L’attenzione internazionale sul fenomeno si è riaccesa il 4 luglio scorso quando gli uomini della Mobile di Palermo e di Agrigento, coordinati dal Servizio Centrale Operativo della Polizia di Stato, eseguono un mandato di fermo per 38 persone ritenute appartenenti ad un’organizzazione internazionale dedita al traffico di esseri umani.
All’interno del decreto della Procura di Palermo sono contenuti i verbali dell’interrogatorio rilasciato l’11 maggio del 2015 dallo “scafista pentito” Atta Wehabrebi.
“Talvolta — confessa il testimone — i migranti non hanno i soldi per pagare il viaggio e allora mi è stato raccontato che queste persone vengono consegnate a degli egiziani che li uccidono per prelevarne gli organi e rivenderli in Egitto per una somma di circa 15.000 dollari. In particolare questi egiziani vengono attrezzati per espiantare l’organo e trasportarlo in borse termiche”.

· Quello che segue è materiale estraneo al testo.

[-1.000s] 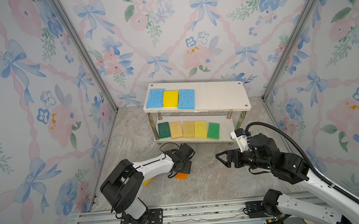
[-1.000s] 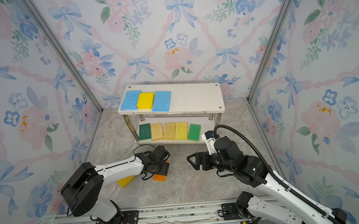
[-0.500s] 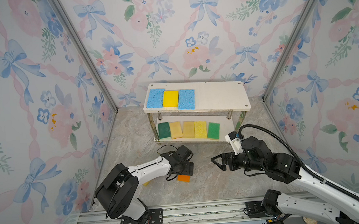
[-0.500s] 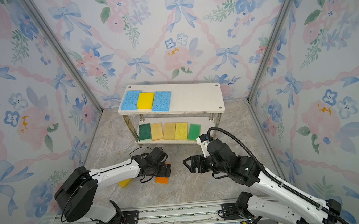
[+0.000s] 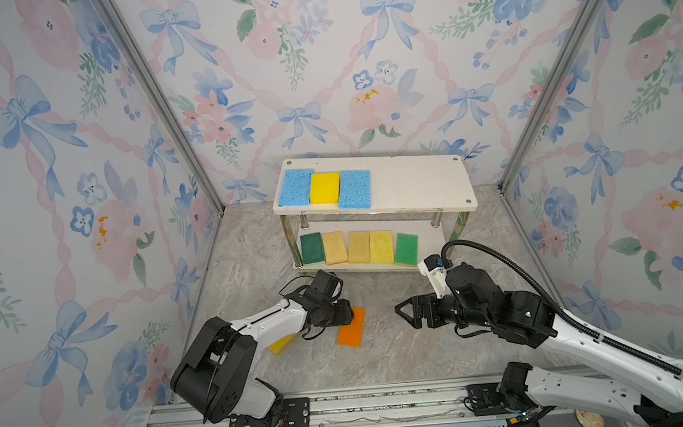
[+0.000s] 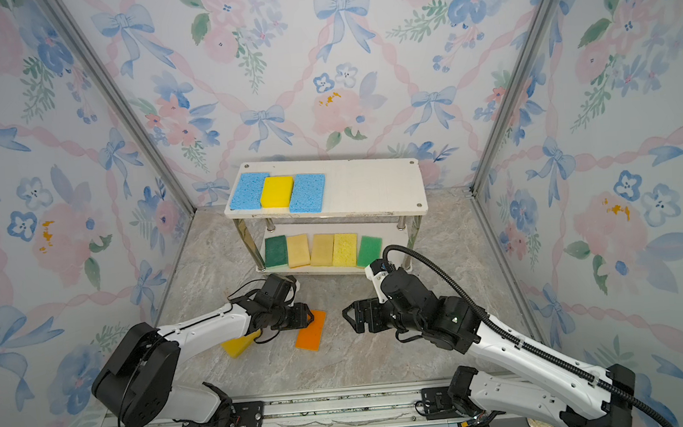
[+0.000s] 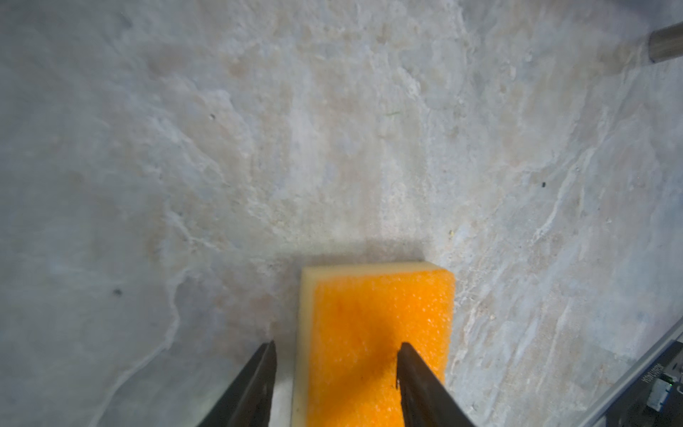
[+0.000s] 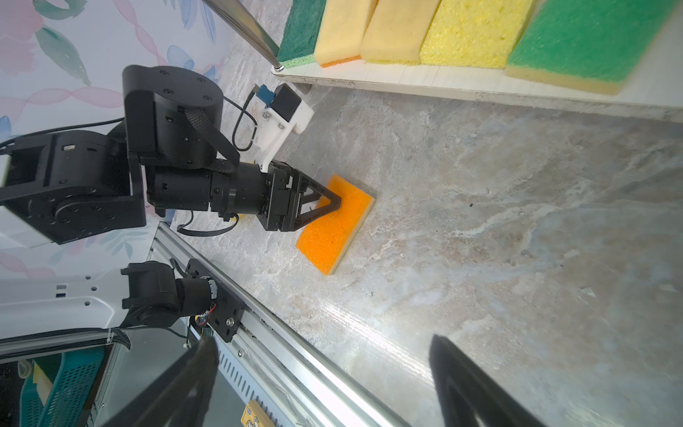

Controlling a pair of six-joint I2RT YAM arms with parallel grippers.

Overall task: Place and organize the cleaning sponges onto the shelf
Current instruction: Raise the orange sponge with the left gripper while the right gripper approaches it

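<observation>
Jaws of the left gripper (image 7: 338, 345) are standing apart at one end of the orange sponge (image 7: 377, 314). One finger (image 7: 264, 369) is sitting just beside the sponge's long edge, and the other is reaching over its top face (no clamp across the sponge is showing). The orange sponge is lying flat on the marbled floor (image 5: 384, 357), in front of the shelf (image 5: 373, 213). Jaws of the right gripper (image 5: 406, 314) are standing wide apart, holding nothing, and hovering near the sponge's far side. A yellow sponge (image 5: 280, 344) is lying on the floor, partly under the left arm (image 5: 269, 322). The top board (image 5: 412, 184) is carrying a row of three sponges (image 5: 324, 188), and the lower board (image 5: 427, 245) a row of five sponges (image 5: 358, 247).
</observation>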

“Traffico d’organi, migranti possibili vittime, ma in Italia controlli severi
Parole che aggiungono dettagli alla “leggenda”, perchè la verità è un’altra, ben più complessa e dolorosa, e permette oggi di ricostruire forse la coda più drammatica di un business globale che vale 1,4 miliardi di dollari l’anno.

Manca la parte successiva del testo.